Search the material below for the string "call" and extract each line that has it.

» GIVEN MATERIAL:
------------------------------------

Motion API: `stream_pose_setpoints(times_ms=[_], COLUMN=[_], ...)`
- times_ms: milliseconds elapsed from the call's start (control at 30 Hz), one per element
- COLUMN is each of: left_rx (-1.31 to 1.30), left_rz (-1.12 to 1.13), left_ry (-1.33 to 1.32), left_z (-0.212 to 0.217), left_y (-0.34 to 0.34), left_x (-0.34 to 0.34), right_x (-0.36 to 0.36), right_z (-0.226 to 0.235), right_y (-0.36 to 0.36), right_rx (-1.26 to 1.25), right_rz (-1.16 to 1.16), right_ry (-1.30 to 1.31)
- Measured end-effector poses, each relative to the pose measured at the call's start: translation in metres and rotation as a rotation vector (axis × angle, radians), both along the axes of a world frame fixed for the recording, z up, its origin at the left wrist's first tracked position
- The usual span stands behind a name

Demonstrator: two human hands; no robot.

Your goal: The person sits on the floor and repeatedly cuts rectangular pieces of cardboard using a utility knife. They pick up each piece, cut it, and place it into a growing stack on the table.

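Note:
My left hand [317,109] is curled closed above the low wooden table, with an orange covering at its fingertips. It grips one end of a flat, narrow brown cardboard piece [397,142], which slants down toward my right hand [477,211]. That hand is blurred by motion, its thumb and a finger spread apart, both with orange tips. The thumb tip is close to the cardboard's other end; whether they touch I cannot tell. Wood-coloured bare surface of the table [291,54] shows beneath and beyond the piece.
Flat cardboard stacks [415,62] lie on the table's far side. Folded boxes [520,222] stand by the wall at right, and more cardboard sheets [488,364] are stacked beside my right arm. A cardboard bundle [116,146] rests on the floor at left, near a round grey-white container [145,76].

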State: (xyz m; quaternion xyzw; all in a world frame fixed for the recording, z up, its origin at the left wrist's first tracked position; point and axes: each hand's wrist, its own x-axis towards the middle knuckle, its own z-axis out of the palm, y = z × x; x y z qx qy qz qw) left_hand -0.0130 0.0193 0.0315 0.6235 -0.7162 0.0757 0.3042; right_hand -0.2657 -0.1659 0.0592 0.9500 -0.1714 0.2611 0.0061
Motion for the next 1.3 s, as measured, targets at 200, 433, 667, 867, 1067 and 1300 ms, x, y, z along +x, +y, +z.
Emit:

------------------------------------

» YOUR RESPONSE:
- times_ms: milliseconds elapsed from the call's start (control at 30 Hz), one per element
- Measured end-effector poses, each relative to the pose measured at the call's start: translation in metres and rotation as a rotation vector (axis × angle, radians), both along the axes of a world frame fixed for the recording, z up, its origin at the left wrist's first tracked position

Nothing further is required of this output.